** WHAT NEEDS TO BE DONE **
Return the records from the first line through the line containing "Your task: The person", and leave out the pictures.

** RECORD EXTRACTS **
--- START ---

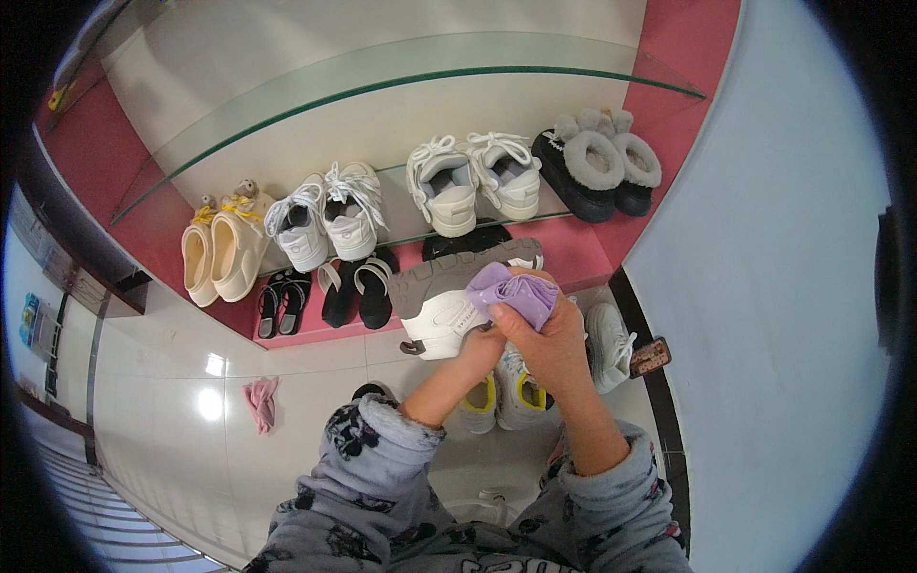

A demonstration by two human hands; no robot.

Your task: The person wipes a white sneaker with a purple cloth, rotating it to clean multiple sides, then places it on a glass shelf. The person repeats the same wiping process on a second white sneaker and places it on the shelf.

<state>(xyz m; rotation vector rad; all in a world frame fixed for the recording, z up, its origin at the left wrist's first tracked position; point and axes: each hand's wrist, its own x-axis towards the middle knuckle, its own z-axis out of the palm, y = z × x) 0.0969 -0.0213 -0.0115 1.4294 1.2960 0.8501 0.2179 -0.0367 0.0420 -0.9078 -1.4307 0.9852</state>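
Observation:
A white shoe with a grey-brown sole (pixel 448 315) is tipped on its side in front of me, its sole towards the rack. My left hand (pixel 485 352) grips it at the opening, fingers partly hidden behind the other hand. In my right hand (pixel 555 336) is a bunched purple cloth (pixel 514 292), held against the shoe's right end. Below my hands, a pair of pale shoes with yellow linings (pixel 521 394) stands on the floor. A white laced shoe (pixel 607 347) is to their right, close to the wall.
A glass shelf (pixel 408 233) holds cream shoes (pixel 236 247), white sneakers (pixel 351 208) and furry black shoes (pixel 602 168). Black sandals (pixel 358 290) stand on the pink base (pixel 308 331). An upper glass shelf (pixel 430 79) curves above. A pink cloth (pixel 261 405) lies on the floor, left.

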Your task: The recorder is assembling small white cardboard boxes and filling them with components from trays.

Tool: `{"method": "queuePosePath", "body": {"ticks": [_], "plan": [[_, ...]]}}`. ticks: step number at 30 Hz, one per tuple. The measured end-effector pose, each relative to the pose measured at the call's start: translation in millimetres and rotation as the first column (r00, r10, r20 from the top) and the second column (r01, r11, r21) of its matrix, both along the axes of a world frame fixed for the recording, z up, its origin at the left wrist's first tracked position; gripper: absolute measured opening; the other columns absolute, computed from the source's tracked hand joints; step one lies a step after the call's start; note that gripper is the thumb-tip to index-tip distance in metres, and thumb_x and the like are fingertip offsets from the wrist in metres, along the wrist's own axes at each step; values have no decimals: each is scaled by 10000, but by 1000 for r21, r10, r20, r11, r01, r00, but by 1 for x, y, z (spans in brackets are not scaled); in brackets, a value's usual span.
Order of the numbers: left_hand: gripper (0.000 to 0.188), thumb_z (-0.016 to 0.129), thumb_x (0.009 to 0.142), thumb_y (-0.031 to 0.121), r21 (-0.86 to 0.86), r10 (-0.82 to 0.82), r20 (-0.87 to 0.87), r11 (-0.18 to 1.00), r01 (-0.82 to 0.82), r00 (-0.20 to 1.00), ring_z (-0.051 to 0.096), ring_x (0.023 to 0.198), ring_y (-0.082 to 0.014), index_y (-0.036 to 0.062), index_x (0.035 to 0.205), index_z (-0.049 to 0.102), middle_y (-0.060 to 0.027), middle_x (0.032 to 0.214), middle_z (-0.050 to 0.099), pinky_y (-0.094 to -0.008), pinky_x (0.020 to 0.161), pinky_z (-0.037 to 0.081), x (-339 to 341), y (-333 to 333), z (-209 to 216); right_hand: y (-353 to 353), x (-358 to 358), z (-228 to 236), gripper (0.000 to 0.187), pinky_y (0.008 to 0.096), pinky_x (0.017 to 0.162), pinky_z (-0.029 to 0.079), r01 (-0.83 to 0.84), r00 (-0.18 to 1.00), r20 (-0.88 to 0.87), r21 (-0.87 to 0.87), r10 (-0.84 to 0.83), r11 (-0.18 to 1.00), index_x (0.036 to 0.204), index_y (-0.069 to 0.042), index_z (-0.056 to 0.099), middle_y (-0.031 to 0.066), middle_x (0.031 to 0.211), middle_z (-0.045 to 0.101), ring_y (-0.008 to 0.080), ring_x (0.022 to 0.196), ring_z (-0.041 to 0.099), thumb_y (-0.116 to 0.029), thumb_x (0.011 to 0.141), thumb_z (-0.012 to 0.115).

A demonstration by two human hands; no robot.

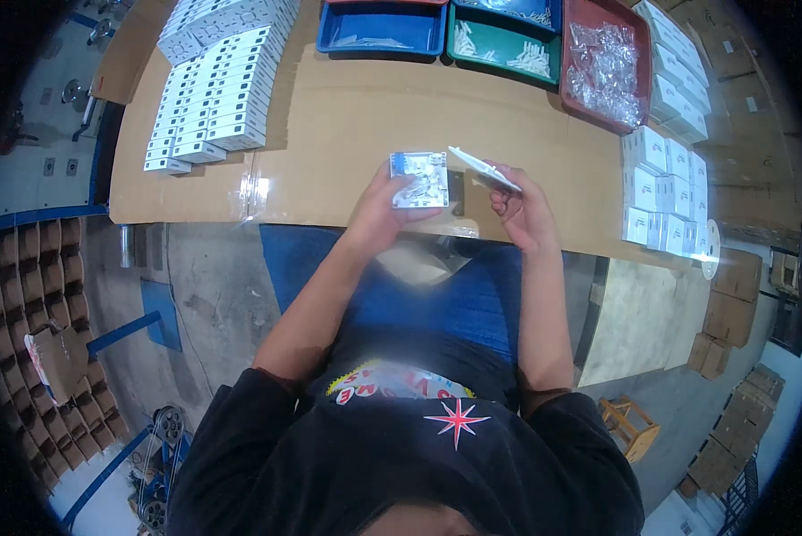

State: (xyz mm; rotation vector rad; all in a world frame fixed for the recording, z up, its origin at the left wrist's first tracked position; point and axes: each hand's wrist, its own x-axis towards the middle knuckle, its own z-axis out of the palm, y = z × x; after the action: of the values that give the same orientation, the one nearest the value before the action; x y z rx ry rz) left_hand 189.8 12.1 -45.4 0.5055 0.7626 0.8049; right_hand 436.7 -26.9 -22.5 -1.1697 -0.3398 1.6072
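My left hand (378,214) is closed around a small square white box (432,192), its thumb lying across the top face. That face looks open, with shiny clear and white pieces inside and a blue patch at one corner; the exact contents are too small to make out. To the right, my right hand (528,210) pinches a thin flat white piece (483,167), seen nearly edge-on and tilted. A narrow gap separates this piece from the box. Both hands are above the near edge of the cardboard-covered table (347,143).
Stacked white boxes (213,98) stand at the left, with more white boxes (664,188) at the right. Along the back are a blue tray (381,52), a green tray (499,65) with small white parts, and a red tray (588,116) with clear plastic bags.
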Motion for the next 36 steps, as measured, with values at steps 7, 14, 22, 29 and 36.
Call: {"method": "queuePosePath", "body": {"ticks": [7, 14, 22, 29, 36], "plan": [[498, 474, 1067, 303, -129, -50, 241, 988, 83, 969, 595, 1288, -378, 51, 1486, 381, -192, 1427, 560, -598, 1076, 506, -2, 1, -11, -2, -21, 20, 304, 312, 784, 619, 37, 998, 39, 158, -43, 987, 1224, -4, 624, 134, 1121, 696, 179, 1007, 693, -61, 933, 689], [538, 451, 1076, 444, -114, -70, 250, 988, 101, 966, 532, 1365, -367, 132, 1512, 409, -166, 1517, 489, -602, 1104, 474, 5, -5, -3, -2, -23, 9, 162, 384, 1079, 493, -11, 996, 82, 451, -29, 892, 1015, -23, 625, 217, 1291, 657, 252, 1199, 630, 103, 914, 638], [550, 457, 1070, 478, -123, -101, 367, 980, 156, 925, 510, 1383, -360, 166, 1520, 400, -141, 1538, 470, -655, 1095, 454, 0, -4, -2, -3, -30, 11, 183, 378, 1081, 465, -70, 971, 232, 500, -55, 863, 957, -22, 661, 185, 1309, 654, 244, 1234, 607, 133, 867, 625], [455, 499, 1076, 399, -120, -85, 398, 982, 144, 913, 534, 1345, -330, 167, 1462, 434, -144, 1470, 503, -604, 1042, 511, 1, -5, -7, -7, -45, 20, 234, 344, 1019, 491, -371, 657, 734, 516, -175, 772, 1003, 3, 739, 109, 1197, 673, 232, 1185, 624, 114, 821, 644], [447, 510, 1078, 383, -108, -94, 353, 984, 140, 931, 533, 1345, -307, 188, 1470, 416, -123, 1462, 513, -582, 1033, 513, -1, -4, -13, -3, -59, 27, 287, 335, 996, 502, -325, 614, 757, 502, -225, 802, 1085, -16, 711, 111, 1148, 691, 233, 1114, 662, 89, 819, 682]]}}
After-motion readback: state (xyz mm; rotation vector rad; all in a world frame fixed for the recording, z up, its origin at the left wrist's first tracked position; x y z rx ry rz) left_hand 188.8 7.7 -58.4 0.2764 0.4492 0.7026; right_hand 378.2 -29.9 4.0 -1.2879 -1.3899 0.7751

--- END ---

** RESPONSE TO THE EXERCISE **
A demonstration by two human hands; no robot.

Your task: The person wipes a white sneaker with a purple cloth, rotating it to clean multiple sides, then places it on a glass shelf. The person repeats the same wiping process on a second white sneaker and places it on the shelf.

No further output is required, since the answer is complete.